TEMPO.CO, Jakarta - Para pemimpin masyarakat adat dari hutan di Amerika Latin, Indonesia, dan Afrika meminta para kepala negara yang berkumpul di Paris, Prancis, untuk mengakui kontribusi kelompok tersebut dalam mitigasi dan adaptasi perubahan iklim.
Empat organisasi adat dari Indonesia, Amerika Latin, dan Afrika menyatakan masyarakat adat mempraktikkan cara hidup tradisional yang memiliki dampak lebih rendah terhadap pelepasan karbon. Namun kemampuan mereka sering kali dibatasi oleh kuranganya dukungan hukum dan keuangan.
Penelitian baru oleh Laboratorium Woods Hole menyatakan, hutan adat yang dikelola oleh masyarakat adat di Afrika, Asia, dan Amerika Latin memuat setidaknya 20 persen karbon yang tersimpan di hutan tropis dunia. Selain itu, hutan adat mencegah lebih dari tiga kali total polusi karbon.

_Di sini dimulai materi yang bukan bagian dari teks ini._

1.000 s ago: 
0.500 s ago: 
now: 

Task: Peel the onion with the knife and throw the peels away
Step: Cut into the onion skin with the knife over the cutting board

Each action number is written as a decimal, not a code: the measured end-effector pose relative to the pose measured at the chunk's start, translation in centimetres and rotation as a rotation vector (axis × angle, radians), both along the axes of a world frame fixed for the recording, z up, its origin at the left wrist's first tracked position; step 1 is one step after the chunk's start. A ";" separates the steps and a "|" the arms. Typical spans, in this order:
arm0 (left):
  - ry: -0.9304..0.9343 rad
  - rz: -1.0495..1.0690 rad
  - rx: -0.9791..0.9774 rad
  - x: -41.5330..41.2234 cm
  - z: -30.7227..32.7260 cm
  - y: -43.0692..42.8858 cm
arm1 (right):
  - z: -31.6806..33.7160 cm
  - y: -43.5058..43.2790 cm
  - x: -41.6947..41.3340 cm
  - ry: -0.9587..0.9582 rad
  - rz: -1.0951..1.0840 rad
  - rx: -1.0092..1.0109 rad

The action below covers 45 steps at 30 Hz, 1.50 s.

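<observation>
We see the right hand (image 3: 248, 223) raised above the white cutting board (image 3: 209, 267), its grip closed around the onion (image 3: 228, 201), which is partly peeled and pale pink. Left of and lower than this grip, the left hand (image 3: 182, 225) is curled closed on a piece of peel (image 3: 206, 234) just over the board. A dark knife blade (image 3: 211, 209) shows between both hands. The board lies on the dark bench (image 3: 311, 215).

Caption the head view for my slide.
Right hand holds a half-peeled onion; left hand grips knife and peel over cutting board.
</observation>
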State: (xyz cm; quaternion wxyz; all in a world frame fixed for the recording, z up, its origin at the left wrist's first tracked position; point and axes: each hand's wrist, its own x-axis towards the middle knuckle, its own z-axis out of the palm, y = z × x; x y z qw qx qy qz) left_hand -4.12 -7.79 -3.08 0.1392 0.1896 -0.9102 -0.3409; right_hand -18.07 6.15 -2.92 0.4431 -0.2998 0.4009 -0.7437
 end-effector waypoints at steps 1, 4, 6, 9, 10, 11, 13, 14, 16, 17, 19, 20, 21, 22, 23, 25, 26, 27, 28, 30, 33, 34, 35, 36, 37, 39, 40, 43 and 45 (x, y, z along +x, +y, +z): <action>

Oleh karena itu, para pemimpin masyarakat adat meminta para kepala negara untuk memastikan hak-hak masyarakat adat. Sehingga peranan kelompok itu menjadi lebih maksimal.
"Menyatakan dan menamakan wilayah kami, serta pengakuan hak-hak kami atas sumber daya alam besar yang berada di wilayah, juga pengakuan besarnya layanan jasa lingkungan," demikian pernyataan bersama empat kelompok masyarakat adat itu, Kamis, 3 Desember 2015.
Selain itu, kelompok itu meminta bantuan terhadap adanya penganiayaan terhadap para pemimpin adat dalam membela hak-hak wilayah adat. Pendanaan langsung juga diperlukan bagi masyarakat adat.
Empat kelompok adat itu adalah Aliansi Masyarakat Adat Nusantara (AMAN), Mesoamerican Alliance for Peoples and Forests, Indigenous Peoples Organizations of the Amazon Basin, dan Peoples for the Sustainable Management of Forest Ecosystems in Central Africa.